> What is expected
All lines below are to be transcribed exactly.
--- Information shown Enclosed Below ---
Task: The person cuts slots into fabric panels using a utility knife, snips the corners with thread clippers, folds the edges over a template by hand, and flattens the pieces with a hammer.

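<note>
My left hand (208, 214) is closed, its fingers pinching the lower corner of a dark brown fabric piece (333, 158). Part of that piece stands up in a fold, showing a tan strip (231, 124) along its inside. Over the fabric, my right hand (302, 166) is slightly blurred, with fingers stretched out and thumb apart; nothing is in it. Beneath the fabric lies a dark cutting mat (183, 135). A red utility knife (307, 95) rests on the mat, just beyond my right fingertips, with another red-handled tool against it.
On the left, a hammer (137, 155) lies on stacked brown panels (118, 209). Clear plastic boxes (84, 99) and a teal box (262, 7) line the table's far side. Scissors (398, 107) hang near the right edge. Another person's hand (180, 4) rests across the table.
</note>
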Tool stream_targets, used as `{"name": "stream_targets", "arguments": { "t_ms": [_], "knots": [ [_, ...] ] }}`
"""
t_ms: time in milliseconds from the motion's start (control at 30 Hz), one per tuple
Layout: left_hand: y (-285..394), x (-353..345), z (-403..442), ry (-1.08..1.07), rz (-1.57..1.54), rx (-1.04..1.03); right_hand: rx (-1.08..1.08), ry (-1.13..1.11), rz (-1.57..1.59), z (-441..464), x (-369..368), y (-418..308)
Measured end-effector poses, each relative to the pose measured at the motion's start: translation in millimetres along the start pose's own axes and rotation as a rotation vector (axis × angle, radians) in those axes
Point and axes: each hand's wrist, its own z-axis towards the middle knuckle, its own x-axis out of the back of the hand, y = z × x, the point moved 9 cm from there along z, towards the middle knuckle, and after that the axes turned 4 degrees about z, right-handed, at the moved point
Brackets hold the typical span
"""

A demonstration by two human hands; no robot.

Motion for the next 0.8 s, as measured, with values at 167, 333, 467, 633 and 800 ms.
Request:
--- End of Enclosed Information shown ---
> Response to this exercise
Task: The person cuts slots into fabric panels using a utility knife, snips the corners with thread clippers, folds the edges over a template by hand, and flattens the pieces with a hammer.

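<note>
My left hand (208, 214) is closed, its fingers pinching the lower corner of a dark brown fabric piece (333, 158). Part of that piece stands up in a fold, showing a tan strip (231, 124) along its inside. Over the fabric, my right hand (302, 166) is slightly blurred, with fingers stretched out and thumb apart; nothing is in it. Beneath the fabric lies a dark cutting mat (183, 135). A red utility knife (307, 95) rests on the mat, just beyond my right fingertips, with another red-handled tool against it.
On the left, a hammer (137, 155) lies on stacked brown panels (118, 209). Clear plastic boxes (84, 99) and a teal box (262, 7) line the table's far side. Scissors (398, 107) hang near the right edge. Another person's hand (180, 4) rests across the table.
</note>
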Tool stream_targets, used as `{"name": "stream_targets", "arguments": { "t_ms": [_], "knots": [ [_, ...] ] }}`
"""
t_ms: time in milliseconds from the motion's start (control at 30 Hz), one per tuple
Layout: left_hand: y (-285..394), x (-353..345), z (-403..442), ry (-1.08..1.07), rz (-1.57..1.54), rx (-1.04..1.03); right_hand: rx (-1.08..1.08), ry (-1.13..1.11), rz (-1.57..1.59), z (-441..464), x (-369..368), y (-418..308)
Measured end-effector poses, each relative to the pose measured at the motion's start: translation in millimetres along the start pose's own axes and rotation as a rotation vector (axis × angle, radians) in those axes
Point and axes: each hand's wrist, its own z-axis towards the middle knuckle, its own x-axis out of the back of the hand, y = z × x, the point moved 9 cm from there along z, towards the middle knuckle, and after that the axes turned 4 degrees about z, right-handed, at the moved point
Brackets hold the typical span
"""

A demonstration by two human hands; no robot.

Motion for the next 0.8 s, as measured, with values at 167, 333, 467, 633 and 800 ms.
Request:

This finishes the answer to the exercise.